What is expected: Take the lines from the beginning of the data below through the line holding "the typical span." and return exactly those.

Available data:
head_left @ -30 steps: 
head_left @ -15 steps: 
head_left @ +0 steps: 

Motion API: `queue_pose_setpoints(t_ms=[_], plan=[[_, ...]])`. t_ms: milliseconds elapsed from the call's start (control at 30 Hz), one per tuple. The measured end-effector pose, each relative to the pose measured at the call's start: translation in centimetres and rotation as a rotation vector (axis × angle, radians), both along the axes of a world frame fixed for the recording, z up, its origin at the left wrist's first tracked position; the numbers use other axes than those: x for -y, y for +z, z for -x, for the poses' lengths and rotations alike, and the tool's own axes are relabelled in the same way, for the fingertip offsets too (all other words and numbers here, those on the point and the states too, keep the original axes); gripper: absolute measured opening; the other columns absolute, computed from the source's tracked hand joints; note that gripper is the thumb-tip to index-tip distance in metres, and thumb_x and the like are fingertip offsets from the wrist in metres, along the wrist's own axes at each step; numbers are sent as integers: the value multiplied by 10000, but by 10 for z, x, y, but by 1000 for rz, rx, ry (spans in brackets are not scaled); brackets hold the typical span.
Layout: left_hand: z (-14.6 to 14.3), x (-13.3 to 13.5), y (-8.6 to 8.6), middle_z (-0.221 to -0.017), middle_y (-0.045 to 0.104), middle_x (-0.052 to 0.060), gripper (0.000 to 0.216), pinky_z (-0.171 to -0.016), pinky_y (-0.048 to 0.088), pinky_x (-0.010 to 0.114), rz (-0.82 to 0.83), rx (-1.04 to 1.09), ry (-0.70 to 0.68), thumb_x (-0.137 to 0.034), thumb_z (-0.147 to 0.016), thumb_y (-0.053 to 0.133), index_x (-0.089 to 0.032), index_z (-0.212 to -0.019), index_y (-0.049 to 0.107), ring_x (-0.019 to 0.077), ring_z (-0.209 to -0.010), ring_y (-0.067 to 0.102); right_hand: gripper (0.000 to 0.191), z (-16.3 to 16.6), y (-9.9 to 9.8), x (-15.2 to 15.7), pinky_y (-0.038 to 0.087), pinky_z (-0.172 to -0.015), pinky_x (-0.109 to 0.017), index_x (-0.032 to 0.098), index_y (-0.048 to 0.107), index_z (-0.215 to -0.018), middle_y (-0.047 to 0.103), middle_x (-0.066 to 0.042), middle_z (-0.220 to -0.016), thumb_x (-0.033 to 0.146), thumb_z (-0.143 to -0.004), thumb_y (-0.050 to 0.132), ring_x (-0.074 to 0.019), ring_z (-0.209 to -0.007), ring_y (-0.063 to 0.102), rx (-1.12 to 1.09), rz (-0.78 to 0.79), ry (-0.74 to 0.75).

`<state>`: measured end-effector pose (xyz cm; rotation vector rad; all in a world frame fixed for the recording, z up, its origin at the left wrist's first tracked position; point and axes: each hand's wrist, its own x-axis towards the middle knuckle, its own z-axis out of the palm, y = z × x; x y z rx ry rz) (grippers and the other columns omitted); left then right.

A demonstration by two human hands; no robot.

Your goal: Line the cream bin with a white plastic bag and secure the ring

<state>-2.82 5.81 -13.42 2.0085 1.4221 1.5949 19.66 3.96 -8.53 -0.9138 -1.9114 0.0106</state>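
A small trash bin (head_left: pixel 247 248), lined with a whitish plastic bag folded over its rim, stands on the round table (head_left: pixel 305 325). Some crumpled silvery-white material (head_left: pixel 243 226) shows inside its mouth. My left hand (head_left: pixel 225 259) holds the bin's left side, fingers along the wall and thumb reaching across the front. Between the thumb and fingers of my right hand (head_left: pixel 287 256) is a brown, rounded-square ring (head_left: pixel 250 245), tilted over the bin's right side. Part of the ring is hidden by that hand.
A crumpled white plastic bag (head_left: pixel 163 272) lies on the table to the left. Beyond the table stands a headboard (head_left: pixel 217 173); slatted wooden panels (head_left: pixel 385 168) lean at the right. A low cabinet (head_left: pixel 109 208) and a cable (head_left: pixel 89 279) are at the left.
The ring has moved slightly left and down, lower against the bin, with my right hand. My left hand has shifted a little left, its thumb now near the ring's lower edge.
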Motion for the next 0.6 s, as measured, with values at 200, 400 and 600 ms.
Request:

Response for this exercise:
head_left @ -30 steps: 
head_left @ -15 steps: 
head_left @ +0 steps: 

Motion API: `queue_pose_setpoints(t_ms=[_], plan=[[_, ...]])`. t_ms: milliseconds elapsed from the call's start (control at 30 Hz), one per tuple. The measured end-effector pose, each relative to the pose measured at the call's start: translation in centimetres and rotation as a rotation vector (axis × angle, radians), both along the axes of a world frame fixed for the recording, z up, its origin at the left wrist's first tracked position; the numbers use other axes than those: x for -y, y for +z, z for -x, for the poses' lengths and rotations alike, and the tool's own axes are relabelled in the same way, for the fingertip offsets too (all other words and numbers here, those on the point and the states too, keep the original axes); gripper: absolute measured opening; the other columns absolute, computed from the source's tracked hand joints; note that gripper is the thumb-tip to index-tip distance in metres, and thumb_x and the like are fingertip offsets from the wrist in metres, along the wrist's own axes at each step; numbers are sent as integers: the value multiplied by 10000, but by 10 for z, x, y, but by 1000 for rz, rx, ry (spans in brackets are not scaled); brackets hold the typical span.

The output given here is complete.